• [DIRECTIONS FOR THIS TASK]
In the listing below, find the line with "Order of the", then repeat exactly every line from the top through that one.

##### PROVIDED DATA

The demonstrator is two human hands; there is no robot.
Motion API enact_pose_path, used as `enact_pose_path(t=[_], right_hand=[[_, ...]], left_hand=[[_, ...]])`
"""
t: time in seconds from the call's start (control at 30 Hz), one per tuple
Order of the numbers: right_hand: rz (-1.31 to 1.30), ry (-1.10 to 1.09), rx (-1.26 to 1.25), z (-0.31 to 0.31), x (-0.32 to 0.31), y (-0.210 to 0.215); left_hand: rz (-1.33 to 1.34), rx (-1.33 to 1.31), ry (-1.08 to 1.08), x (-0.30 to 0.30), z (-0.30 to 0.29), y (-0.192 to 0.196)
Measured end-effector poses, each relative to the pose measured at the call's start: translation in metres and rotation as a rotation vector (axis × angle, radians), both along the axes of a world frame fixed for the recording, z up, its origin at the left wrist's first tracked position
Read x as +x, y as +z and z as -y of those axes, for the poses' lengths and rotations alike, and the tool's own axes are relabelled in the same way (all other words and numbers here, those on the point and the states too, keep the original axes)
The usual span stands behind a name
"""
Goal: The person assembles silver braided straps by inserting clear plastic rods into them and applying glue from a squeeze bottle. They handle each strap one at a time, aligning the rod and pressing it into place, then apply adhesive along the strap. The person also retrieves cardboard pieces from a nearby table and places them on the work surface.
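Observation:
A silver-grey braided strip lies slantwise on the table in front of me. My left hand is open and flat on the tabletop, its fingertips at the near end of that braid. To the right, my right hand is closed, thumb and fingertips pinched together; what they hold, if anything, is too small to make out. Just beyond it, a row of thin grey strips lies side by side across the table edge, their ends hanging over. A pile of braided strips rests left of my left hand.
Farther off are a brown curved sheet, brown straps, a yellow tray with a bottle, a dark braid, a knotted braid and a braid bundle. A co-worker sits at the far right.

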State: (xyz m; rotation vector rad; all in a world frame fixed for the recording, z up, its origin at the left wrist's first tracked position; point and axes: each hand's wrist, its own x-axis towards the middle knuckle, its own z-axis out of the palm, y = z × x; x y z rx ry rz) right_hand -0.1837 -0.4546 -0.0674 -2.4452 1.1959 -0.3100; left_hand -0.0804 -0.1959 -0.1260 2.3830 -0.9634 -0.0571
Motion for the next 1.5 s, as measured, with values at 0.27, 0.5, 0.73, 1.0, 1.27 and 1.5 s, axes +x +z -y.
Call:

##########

• [WRITTEN RESPONSE]
The demonstrator is two human hands; there is no robot.
Motion API enact_pose_path, used as `enact_pose_path(t=[_], right_hand=[[_, ...]], left_hand=[[_, ...]])`
"""
t: time in seconds from the call's start (control at 30 Hz), one per tuple
Order of the numbers: right_hand: rz (-1.31 to 1.30), ry (-1.10 to 1.09), rx (-1.26 to 1.25), z (-0.31 to 0.31), x (-0.32 to 0.31), y (-0.210 to 0.215); left_hand: rz (-1.33 to 1.34), rx (-1.33 to 1.31), ry (-1.08 to 1.08), x (-0.30 to 0.30), z (-0.30 to 0.29), y (-0.192 to 0.196)

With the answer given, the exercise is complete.